I joined the Dalton Laboratory in May 2025 and spent the summer working with PhD candidate Qinyi Tian on projects in the areas of super-resolution artificial intelligence models and porous material science. I learned to use new software like Dragonfly and ImageJ to visualize and edit micro-CT scans in 3D space and conducted comparative data analysis of alternative ML models for use in publication. The laboratory is directed by Laura Dalton, Assistant Professor in the Department of Civil and Environmental Engineering.
Publication Under Review: Image Super-Resolution Model
Qinyi Tian, Spence Cox, & Laura Dalton. CATformer: Contrastive Adversarial Transformer for Image Super-Resolution. Under review at AAAI Conference on Artificial Intelligence (AAAI-26).
For this project, I independently conducted inference using five established super-resolution models (ESRGAN, SwinIR, Real-ESRGAN, HAT, and DiffBIR) across four benchmark datasets (CelebA-HQ, Div2k, Urban100, and RealSR).
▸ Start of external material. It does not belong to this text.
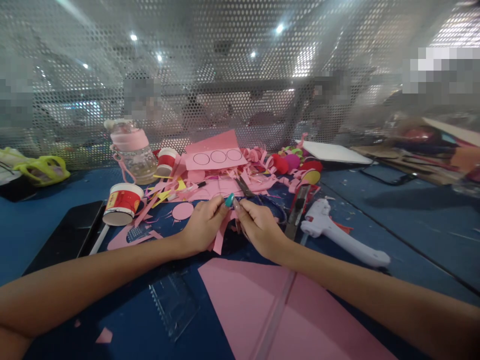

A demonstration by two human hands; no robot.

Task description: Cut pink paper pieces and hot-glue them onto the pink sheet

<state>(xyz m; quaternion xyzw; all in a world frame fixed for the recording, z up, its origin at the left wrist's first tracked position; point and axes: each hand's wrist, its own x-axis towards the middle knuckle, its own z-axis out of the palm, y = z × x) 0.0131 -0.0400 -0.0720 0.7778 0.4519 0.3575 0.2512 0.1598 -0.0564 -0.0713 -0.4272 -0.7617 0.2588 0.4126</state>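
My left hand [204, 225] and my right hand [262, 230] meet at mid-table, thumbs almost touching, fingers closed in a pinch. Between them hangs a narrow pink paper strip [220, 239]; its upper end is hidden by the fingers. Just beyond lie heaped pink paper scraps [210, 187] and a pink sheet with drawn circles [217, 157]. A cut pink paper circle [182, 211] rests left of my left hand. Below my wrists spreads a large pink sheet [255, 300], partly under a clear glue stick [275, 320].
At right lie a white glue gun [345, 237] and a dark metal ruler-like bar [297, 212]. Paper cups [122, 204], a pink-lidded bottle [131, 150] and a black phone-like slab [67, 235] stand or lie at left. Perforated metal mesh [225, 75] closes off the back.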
I designed and executed a robust experimental pipeline to upscale low-resolution images, compute quantitative performance metrics (PSNR, SSIM, LPIPS, and MSE), and compare baseline models with the proposed CATformer model. I delivered these validated results to the PI for integration into the publication’s evaluation section.
Current Work: Stress-Strain Informed Neural Network
We aim to develop a stress-strain informed neural network to predict morphological indicators of porous materials. To train the model, I am 3D-printing and preparing porous specimens and conducting in-situ CT scans under uniaxial compression. I use ImageJ and Dragonfly to preprocess CT scans and the PyTorch library for model development.